时间:2018-12-30 作者:英语课 分类:词汇大师(Wordmaster)


英语课

  AA: I'm Avi Arditti and this week on WORDMASTER: We follow up on last week's advice to parents about the language benefits of talking to babies. Mariah Evans at the University of Nevada, Reno, led a 20-year study which asked adults in 27 countries to estimate the number of books that were in their home while they were growing up. Their answers showed that children raised around books spend more years in school, even if their parents are poor and illiterate 1.


  MARIAH EVANS: "What we found was that there is a very substantial effect of growing up in a bookish home on children's success in school.

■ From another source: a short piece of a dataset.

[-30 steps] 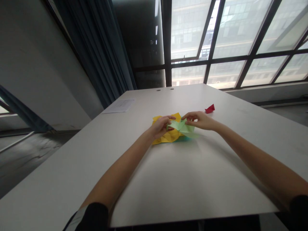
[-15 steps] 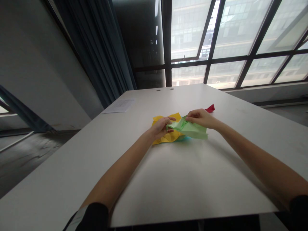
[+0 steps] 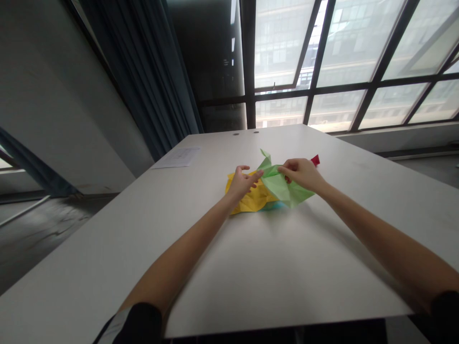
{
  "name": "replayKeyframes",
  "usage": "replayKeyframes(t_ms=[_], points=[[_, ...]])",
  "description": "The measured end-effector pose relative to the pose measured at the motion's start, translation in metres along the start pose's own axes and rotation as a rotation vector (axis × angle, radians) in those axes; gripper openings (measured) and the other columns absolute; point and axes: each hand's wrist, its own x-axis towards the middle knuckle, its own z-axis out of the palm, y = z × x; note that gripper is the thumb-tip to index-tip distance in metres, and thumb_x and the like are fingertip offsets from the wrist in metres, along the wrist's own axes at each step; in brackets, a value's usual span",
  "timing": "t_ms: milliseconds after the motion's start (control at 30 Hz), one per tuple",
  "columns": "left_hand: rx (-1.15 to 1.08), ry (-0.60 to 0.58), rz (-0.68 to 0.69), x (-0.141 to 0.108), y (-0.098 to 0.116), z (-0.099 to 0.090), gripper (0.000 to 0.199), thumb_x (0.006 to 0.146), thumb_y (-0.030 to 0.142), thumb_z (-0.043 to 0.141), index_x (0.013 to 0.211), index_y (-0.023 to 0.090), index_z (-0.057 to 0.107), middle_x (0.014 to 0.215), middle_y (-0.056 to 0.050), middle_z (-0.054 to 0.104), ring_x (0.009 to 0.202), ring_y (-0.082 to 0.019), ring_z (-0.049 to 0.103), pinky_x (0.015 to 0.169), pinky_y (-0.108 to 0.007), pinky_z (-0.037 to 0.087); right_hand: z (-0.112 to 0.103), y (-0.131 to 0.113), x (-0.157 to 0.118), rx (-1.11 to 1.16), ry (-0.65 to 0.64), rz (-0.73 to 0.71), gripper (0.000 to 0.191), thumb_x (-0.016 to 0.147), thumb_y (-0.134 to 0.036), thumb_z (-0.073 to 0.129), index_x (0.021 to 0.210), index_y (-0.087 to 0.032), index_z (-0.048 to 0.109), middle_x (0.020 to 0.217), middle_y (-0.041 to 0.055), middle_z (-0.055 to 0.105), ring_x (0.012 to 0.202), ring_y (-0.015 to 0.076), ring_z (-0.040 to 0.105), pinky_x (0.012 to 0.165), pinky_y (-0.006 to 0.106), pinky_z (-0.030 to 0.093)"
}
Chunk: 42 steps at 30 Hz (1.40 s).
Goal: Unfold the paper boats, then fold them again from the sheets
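A creased light green paper [image 3: 287, 189] hangs above the table, pinched at its upper part by my right hand [image 3: 300, 173]. My left hand [image 3: 244, 184] has its fingers apart at the paper's left edge, over a yellow creased paper [image 3: 256, 199]. Its fingertips are close to the green paper; whether they touch it I cannot tell. A bit of blue paper [image 3: 274, 206] shows beneath the yellow one. Behind my right hand lies a small red folded paper [image 3: 315, 160], partly hidden.
The white table [image 3: 222, 277] reaches toward the windows. Printed sheets [image 3: 176, 157] lie at its far left, and two dark round holes are near the far edge. A dark blue curtain [image 3: 143, 71] hangs beyond on the left.
The green paper has opened out and turned, with one corner now pointing up. My left hand has loosened its fingers from it. My right hand stays pinched on the paper.
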Motion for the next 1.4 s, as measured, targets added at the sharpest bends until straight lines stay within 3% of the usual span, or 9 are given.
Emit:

Children who grow up in homes where there are more books go further in education. And additional books are especially important for children who come from families where the parents aren't terribly highly educated.

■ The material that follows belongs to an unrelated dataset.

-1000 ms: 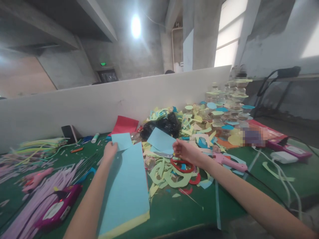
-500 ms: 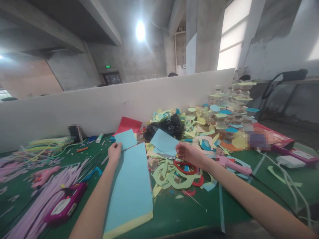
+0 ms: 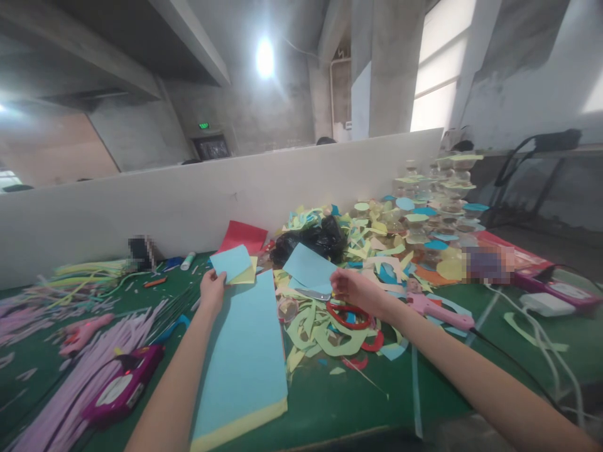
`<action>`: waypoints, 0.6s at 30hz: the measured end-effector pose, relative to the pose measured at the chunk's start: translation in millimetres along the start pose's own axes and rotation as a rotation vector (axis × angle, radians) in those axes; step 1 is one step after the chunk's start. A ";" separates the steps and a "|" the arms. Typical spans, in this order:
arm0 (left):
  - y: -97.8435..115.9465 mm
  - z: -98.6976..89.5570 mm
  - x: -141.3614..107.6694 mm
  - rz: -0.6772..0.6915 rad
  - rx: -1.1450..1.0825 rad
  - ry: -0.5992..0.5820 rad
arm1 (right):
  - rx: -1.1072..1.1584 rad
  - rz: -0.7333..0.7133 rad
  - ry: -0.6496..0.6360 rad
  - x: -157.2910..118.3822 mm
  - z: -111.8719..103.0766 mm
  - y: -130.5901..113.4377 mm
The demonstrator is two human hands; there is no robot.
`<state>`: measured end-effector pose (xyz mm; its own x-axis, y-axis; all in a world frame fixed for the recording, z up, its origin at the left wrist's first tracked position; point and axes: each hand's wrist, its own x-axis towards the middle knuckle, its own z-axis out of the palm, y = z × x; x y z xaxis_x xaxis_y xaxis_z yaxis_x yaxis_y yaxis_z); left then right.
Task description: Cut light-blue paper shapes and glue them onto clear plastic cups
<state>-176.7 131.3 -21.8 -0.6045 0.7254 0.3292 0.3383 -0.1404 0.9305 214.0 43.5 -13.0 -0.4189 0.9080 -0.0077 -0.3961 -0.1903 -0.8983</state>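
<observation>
My left hand (image 3: 213,290) pinches a small light-blue paper piece (image 3: 230,263) between thumb and fingers. Under that piece a yellow paper piece (image 3: 249,274) shows, tilted to a different angle. Both are above the top end of a long stack of light-blue sheets (image 3: 242,351) with a yellow sheet along its lower edge. My right hand (image 3: 355,292) hovers with loosely bent fingers by the right corner of a blue paper square (image 3: 308,263). Red-handled scissors (image 3: 348,317) lie below that hand on the scraps, blades pointing left; whether the fingers touch them is hidden.
Paper offcuts (image 3: 325,336) and a black plastic bag (image 3: 313,242) fill the middle. Stacked clear cups with paper discs (image 3: 452,201) stand far right. A pink glue gun (image 3: 438,311) trails a cord. Lilac strips (image 3: 113,364) and a purple device (image 3: 125,383) lie left.
My left hand has shifted slightly left with the small blue piece, turning it and uncovering more of the yellow piece beneath. My right hand stays almost still.
</observation>
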 end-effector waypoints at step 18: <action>-14.6 -5.2 5.5 -0.020 0.178 0.088 | -0.139 0.018 0.040 -0.3 3.6 1.3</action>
<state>-188.7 133.8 -32.8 -0.6700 0.6644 0.3313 0.4433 0.0001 0.8964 210.7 41.6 -12.5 -0.3913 0.9194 -0.0396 -0.2703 -0.1560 -0.9501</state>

"When you have very highly educated parents, you still get some result of additional books in the home. But you get much more of what you might call 'bang for your book' for parents who have little education."

AA: "Does it matter whether these are children's books or adult books? Are these the parents' books, or did you look at whose books these were?"

MARIAH EVANS: "They could be anything. So what you're looking at here is really a kind of average effect of different kinds of books. We've also got some research under way -- it's not been published, so it's not been peer-reviewed yet, so it has to be seen as a kind of a preview. But there, we're seeing that the books that have the most impact are history and science."

AA: "Now getting back to the idea of books in the home and a family library, after looking at the results of your study, what sort of message do you come away from your study with?"

MARIAH EVANS: "It helps make sense of findings that bookish people in otherwise not technologically 2 very advanced places have gone far in education. So in that sense it says that there really is a contribution that parents can make to their children's education. And it doesn't mean that you have to turn into somebody like me whose walls are lined with books.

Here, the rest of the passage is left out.